Learning technologies sector benchmarking specialist Towards Maturity is set to reveal the findings of its latest – fifth annual – research into the sector’s trends. Sources close to the organisation are suggesting that the preliminary results of the 2011 Benchmark Study have revealed:
- 72% of organisations believe that learning technologies help them respond faster to changing business conditions. That’s 11% more than believed so last year.
- This ability to adapt and respond quickly is linked to a continued need to deliver greater efficiencies in these organisations’ learning and development functions. Once more, key drivers are increased access to learning; increased flexibility; increased quality and consistency in the learning experience, and reducing the cost of training.
- Live, online learning (notably virtual meetings, virtual classrooms and videoconferencing) is now an established part of the blend as organisations seek to reduce travel costs and increase engagement with staff.
- Mobile learning is growing steadily (now being used in 39% of organisations – up from 36% in 2010).
- 41% of organisations are now experimenting with third party social networking sites in learning (which is nowhere near the 72% which Towards Maturity predicted would be doing this by 2012).
- Organisations are reporting more barriers to adopting ‘learning technologies’ than in 2010 but the top barrier remains the same: the skills, knowledge and confidence to adopt new ways of learning.
According to Towards Maturity, the top ten learning technologies currently in use are:
1. Electronic based content (78%, down from 89% in 2010)
2. Surveys and questionnaires (77%, down from 91%)
3. Learning management systems (71%, down from 75%)
4. Online assessment (68%, down from 81%)
5. Virtual meetings (64%, down from 69%)
6. Video content (61%, up from 33%)
7. SharePoint (54%, up from 52%)
8. Open education resources (new entry – at 54%)
9. Learning portals (new entry – at 47%)
10. Virtual classroom (46%, up from 45 %)
The top five barriers to successful adoption of learning technologies in 2011 are:
1. Lack of knowledge use and implementation
2. Lack of skills among employees to manage own learning (as perceived by the survey participants)

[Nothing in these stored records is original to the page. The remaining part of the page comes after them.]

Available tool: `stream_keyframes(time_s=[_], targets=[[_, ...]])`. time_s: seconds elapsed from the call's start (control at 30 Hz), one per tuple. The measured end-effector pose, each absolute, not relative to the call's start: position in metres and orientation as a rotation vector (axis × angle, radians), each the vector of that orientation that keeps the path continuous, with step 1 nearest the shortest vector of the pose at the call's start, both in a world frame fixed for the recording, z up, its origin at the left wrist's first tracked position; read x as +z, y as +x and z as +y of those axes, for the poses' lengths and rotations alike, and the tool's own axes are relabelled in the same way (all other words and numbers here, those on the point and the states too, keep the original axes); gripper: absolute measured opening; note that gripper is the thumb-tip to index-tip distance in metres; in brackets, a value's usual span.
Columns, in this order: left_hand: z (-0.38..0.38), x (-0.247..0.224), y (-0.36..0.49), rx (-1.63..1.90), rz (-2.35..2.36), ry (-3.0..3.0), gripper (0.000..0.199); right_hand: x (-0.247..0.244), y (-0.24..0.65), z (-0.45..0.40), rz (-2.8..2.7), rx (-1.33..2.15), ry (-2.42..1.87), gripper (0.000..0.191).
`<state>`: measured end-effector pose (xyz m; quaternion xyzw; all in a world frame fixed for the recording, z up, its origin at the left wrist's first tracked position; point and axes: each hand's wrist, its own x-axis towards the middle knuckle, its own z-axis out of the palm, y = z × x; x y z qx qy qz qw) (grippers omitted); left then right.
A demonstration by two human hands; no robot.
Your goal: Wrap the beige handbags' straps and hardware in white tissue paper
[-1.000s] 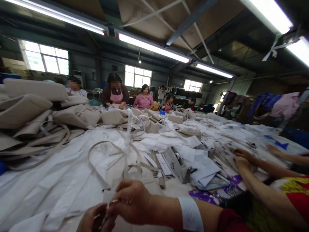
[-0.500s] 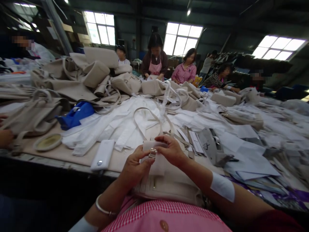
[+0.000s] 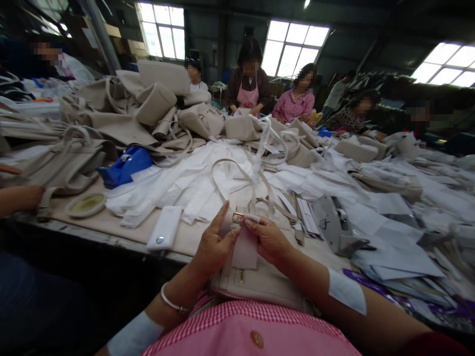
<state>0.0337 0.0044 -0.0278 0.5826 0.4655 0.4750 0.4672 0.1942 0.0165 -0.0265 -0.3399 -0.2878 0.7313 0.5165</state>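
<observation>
A beige bag (image 3: 267, 287) lies at the table's edge against my apron. Above it a pale strip of thin wrapping (image 3: 245, 252) hangs down over the bag's front, near a small gold fitting (image 3: 241, 276). My left hand (image 3: 215, 242) pinches the left side of a gold buckle (image 3: 237, 217), thumb below and forefinger stretched up beside it. From the right, my right hand (image 3: 267, 238) holds the pale wrapping between thumb and fingers, right next to the buckle. Behind both hands, a beige strap (image 3: 218, 180) loops up over white sheets.
White sheets (image 3: 178, 183), a blue tape dispenser (image 3: 126, 165), a white phone-like case (image 3: 165, 228) and a round dish (image 3: 86, 204) lie left. A grey dispenser (image 3: 336, 225) and papers (image 3: 389, 247) lie right. Beige bags (image 3: 156, 104) are heaped behind. Another person's arm (image 3: 22, 200) reaches in from the left.
My right hand has come lower, and its fingers have closed on the wrapping beside the buckle. The buckle now faces up more plainly. The whole view has shifted slightly.
</observation>
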Motion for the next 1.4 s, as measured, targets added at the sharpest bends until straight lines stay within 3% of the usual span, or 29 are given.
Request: stream_keyframes(time_s=[0.1,0.33,0.67,0.87,1.0,1.2,1.4], targets=[[0.007,-0.028,0.034,1.167,1.163,1.252,0.096,-0.027,0.191,0.016,-0.645,1.699,-0.826,0.031],[0.012,-0.024,0.031,1.028,1.218,1.196,0.045,-0.029,0.185,0.017,-0.583,1.663,-0.799,0.032],[0.013,-0.019,0.025,0.963,1.259,1.340,0.037,-0.027,0.182,0.021,-0.667,1.871,-0.750,0.033],[0.007,-0.012,0.030,0.952,1.269,1.577,0.028,-0.009,0.193,0.028,-1.177,1.653,-1.074,0.032],[0.009,-0.012,0.027,0.971,1.174,1.609,0.034,-0.008,0.196,0.030,-1.145,1.555,-1.147,0.033],[0.021,-0.028,0.016,0.859,0.657,0.886,0.064,-0.014,0.199,0.028,-1.035,1.658,-0.977,0.030],[0.020,-0.024,0.025,0.791,0.749,1.009,0.053,-0.016,0.195,0.026,-1.050,1.591,-1.002,0.029]])
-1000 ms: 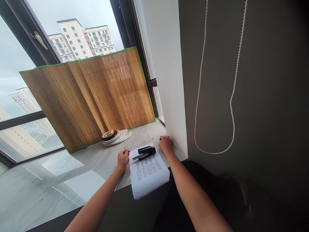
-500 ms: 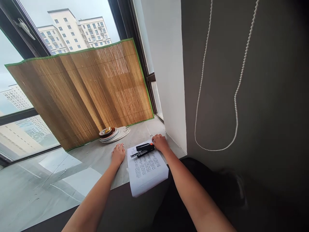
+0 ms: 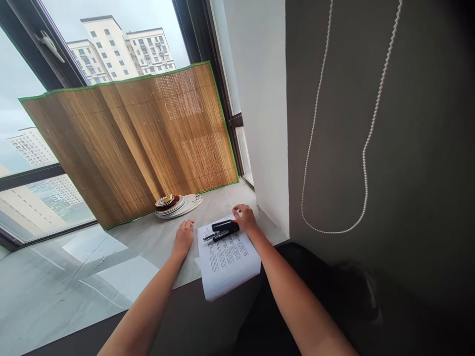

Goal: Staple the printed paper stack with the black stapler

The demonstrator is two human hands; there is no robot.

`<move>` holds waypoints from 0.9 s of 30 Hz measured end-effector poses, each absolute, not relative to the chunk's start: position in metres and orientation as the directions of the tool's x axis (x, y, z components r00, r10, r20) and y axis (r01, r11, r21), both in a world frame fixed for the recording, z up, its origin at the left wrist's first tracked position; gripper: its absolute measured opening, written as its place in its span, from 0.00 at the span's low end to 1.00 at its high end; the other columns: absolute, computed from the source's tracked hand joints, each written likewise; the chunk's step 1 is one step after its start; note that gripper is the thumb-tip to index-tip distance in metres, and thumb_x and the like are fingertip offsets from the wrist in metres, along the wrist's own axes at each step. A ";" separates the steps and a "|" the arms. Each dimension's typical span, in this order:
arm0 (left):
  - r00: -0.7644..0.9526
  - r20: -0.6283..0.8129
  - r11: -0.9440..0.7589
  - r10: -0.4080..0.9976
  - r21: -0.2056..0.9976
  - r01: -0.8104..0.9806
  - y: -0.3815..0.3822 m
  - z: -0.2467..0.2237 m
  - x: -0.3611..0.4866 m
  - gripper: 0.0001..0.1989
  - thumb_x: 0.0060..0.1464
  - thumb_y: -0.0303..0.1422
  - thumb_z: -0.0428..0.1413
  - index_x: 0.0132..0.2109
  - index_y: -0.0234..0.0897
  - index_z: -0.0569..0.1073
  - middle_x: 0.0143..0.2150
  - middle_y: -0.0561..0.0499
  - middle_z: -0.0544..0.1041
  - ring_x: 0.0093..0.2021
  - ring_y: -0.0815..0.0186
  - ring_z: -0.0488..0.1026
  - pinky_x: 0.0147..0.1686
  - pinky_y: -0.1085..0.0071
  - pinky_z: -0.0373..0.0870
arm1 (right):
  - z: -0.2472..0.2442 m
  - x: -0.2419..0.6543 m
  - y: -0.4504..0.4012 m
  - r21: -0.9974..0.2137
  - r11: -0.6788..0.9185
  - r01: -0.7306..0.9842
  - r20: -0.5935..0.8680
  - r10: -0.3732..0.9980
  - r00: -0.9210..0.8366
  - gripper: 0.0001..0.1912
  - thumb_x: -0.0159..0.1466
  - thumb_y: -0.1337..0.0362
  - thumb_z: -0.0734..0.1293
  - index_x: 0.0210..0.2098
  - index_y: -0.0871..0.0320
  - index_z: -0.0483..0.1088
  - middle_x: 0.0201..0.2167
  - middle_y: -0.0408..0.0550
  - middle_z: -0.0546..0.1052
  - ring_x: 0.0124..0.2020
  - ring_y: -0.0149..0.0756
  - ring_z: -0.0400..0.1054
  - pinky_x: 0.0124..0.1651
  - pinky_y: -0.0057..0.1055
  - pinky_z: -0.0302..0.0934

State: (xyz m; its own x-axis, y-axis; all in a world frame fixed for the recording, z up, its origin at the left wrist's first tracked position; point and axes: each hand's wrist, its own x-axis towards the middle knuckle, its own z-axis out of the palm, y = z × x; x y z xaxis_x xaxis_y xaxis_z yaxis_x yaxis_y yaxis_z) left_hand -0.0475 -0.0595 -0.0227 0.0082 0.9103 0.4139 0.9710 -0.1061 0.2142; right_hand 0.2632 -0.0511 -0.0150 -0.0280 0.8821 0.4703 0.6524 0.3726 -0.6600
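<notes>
On a stack of printed paper lies a black stapler, its jaws apart and a red-orange spot at its rear end. My right hand is beside that rear end, thumb and fingers drawn together in a pinch. Whatever they hold, if anything, is too small to make out. To the left of the paper, my left hand lies on the pale stone sill, fingers stretched forward and no held thing visible. The paper's near end bends down over the sill's front edge.
Stacked plates sit beyond my hands, near a bamboo mat leaning against the window. A white wall corner closes off the right side. A beaded cord hangs by the dark wall.
The view has shifted slightly. My right hand's fingers have lifted and drawn together more beside the stapler. My left hand stays on the sill, and the stapler and paper keep their places.
</notes>
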 end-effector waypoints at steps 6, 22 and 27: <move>0.096 0.444 -0.229 0.891 0.256 0.939 -0.062 -0.018 -0.048 0.11 0.65 0.27 0.50 0.46 0.40 0.77 0.48 0.43 0.78 0.51 0.54 0.77 0.55 0.59 0.72 | -0.013 0.254 -0.073 -0.535 0.709 0.460 0.539 0.705 -0.460 0.21 0.64 0.54 0.77 0.55 0.52 0.75 0.51 0.49 0.80 0.56 0.43 0.70 0.59 0.38 0.59; 0.067 0.423 -0.387 0.904 0.740 0.550 -0.101 -0.020 -0.013 0.21 0.48 0.53 0.68 0.38 0.39 0.83 0.46 0.44 0.77 0.43 0.59 0.74 0.33 0.69 0.66 | -0.021 0.248 -0.074 -0.534 0.684 0.497 0.501 0.730 -0.465 0.17 0.63 0.68 0.76 0.51 0.55 0.75 0.48 0.49 0.79 0.52 0.41 0.71 0.56 0.36 0.59; 0.111 0.361 -0.359 0.926 0.752 0.553 -0.099 -0.019 -0.011 0.23 0.45 0.54 0.69 0.37 0.39 0.84 0.43 0.44 0.78 0.37 0.62 0.73 0.30 0.70 0.64 | -0.022 0.248 -0.073 -0.522 0.687 0.506 0.504 0.727 -0.466 0.17 0.63 0.67 0.76 0.50 0.54 0.74 0.49 0.48 0.79 0.53 0.41 0.71 0.56 0.35 0.58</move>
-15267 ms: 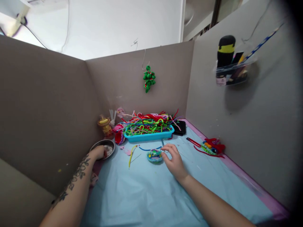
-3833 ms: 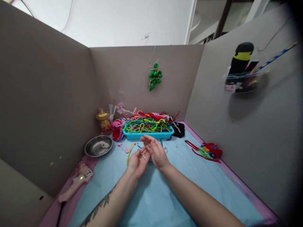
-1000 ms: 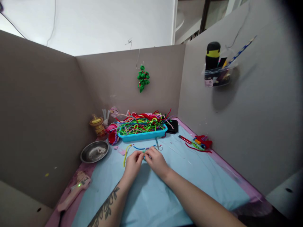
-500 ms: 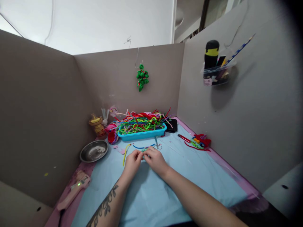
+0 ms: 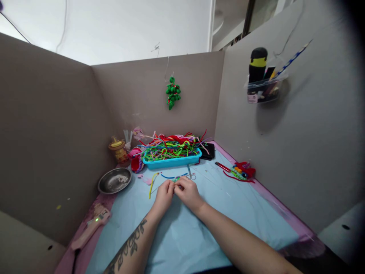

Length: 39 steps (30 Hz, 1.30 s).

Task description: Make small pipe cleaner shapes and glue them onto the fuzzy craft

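The left hand [image 5: 164,193] and right hand [image 5: 188,192] are held together above a light-blue cover [image 5: 182,243].
The fingers are curled, their tips drawn in close; what is pinched cannot be told. Just beyond them, a turquoise craft piece [image 5: 176,179] is partly hidden; farther off, a blue pipe cleaner [image 5: 168,177] and scissors [image 5: 189,172] are seen, with a yellow pipe cleaner [image 5: 152,185] to their left.

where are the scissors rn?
Head view, centre: the scissors lie on the blue sheet, just beyond the right hand, between it and the blue tray.
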Each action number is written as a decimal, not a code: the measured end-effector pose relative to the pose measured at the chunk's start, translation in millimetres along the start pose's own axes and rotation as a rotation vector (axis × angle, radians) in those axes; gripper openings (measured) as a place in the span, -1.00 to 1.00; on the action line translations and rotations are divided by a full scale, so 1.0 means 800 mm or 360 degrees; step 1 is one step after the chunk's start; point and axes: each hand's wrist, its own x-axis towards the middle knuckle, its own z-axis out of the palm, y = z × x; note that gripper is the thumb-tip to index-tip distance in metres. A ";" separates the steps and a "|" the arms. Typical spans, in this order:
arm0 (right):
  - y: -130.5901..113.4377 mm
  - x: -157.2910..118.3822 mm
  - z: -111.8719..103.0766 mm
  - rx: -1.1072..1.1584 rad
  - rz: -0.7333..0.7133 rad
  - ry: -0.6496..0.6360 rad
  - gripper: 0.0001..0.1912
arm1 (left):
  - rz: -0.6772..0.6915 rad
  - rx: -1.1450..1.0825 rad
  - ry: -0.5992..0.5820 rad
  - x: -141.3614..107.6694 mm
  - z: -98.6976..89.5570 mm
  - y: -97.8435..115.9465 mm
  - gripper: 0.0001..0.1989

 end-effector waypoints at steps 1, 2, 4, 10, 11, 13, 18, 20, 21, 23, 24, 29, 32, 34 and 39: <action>-0.001 0.000 0.000 -0.0010 0.0000 0.0010 -0.81 | 0.0020 0.0034 0.0023 0.000 0.001 0.001 -0.73; -0.001 0.000 0.000 -0.0024 -0.0001 0.0017 -0.82 | 0.0039 0.0065 0.0047 0.000 0.003 0.002 -0.73; -0.002 0.000 -0.001 -0.0054 -0.0014 0.0018 -0.82 | 0.0070 0.0118 0.0092 -0.001 0.005 0.003 -0.74; -0.001 0.002 -0.004 -0.0062 -0.0063 -0.0023 -0.82 | 0.0185 0.0245 0.0176 -0.002 0.006 -0.002 -0.75; -0.002 0.002 -0.004 -0.0036 -0.0025 -0.0020 -0.82 | 0.0199 0.0241 0.0174 -0.002 0.004 -0.002 -0.76; -0.002 0.004 -0.004 0.0044 0.0105 -0.0015 -0.84 | 0.0184 0.0171 0.0131 -0.002 -0.001 -0.001 -0.80; -0.007 0.006 -0.005 0.0280 0.0399 -0.0123 -0.87 | 0.0052 -0.0061 -0.0114 -0.001 -0.009 0.002 -0.80; -0.010 0.006 -0.004 0.0313 0.0428 -0.0131 -0.85 | 0.0086 -0.0030 -0.0113 -0.002 -0.009 0.003 -0.75; -0.011 0.005 -0.004 0.0311 0.0428 -0.0109 -0.84 | 0.0113 0.0002 -0.0089 -0.002 -0.008 0.002 -0.72; -0.013 0.003 -0.001 0.0293 0.0415 -0.0045 -0.82 | 0.0149 0.0059 -0.0019 -0.003 -0.004 0.001 -0.69; -0.013 0.002 0.001 0.0280 0.0404 -0.0020 -0.81 | 0.0156 0.0074 0.0011 -0.004 -0.003 0.000 -0.69; -0.013 0.000 0.005 0.0231 0.0368 0.0001 -0.79 | 0.0079 -0.0017 0.0054 -0.002 0.002 -0.005 -0.68; -0.015 0.001 0.003 0.0249 0.0368 -0.0018 -0.80 | -0.0036 -0.0220 0.0023 -0.002 0.003 -0.002 -0.67; -0.016 0.002 0.000 0.0257 0.0363 -0.0034 -0.80 | -0.0115 -0.0391 -0.0028 -0.003 0.004 0.000 -0.67; -0.016 0.003 -0.002 0.0256 0.0338 -0.0060 -0.80 | -0.0254 -0.0621 -0.0097 -0.003 0.006 0.002 -0.68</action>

3. Lack of skills by training staff to implement e-learning
4. Reluctance by line managers
5. Unreliable ICT
What can this mean? At best, it suggests that learning technologies are continuing to establish themselves as a normal – even key – part of the corporate training/learning mix. The pace at which that is happening may have slowed – probably because few industrial sectors are expanding rapidly in the current economic climate – but that it is progressing at all is a source of encouragement to all connected with the learning technologies sector.
Video based learning materials are gaining in popularity – as was predicted years ago by people who longed for the (now achieved) increase in bandwidth. Similarly, ‘traditional e-learning’ is being overtaken by learning on the move (the growth in mobile learning) and these learning materials being seen more as performance support rather than ‘pure learning’ materials.
At worst, it confirms traditionalists’ views that the days of the professional instructional design expert/ consultant producing custom-built e-learning programmes for clients are seriously numbered – especially if ‘live online learning’ (or ‘learning by virtual meeting’) is growing in use. The popularity of ‘open education resources’ is also worrying for learning technologies professionals because it suggests that buyers/ users are looking for cost-effective and preferably ‘no cost’ learning solutions – thus re-emphasising the popularity of learning technologies as a learning approach to reduce costs regardless of the learning materials’ effectiveness.
In any case – like all such reports on industry trends – the Towards Maturity research makes interesting reading and should fuel quite a bit of debate among those who care.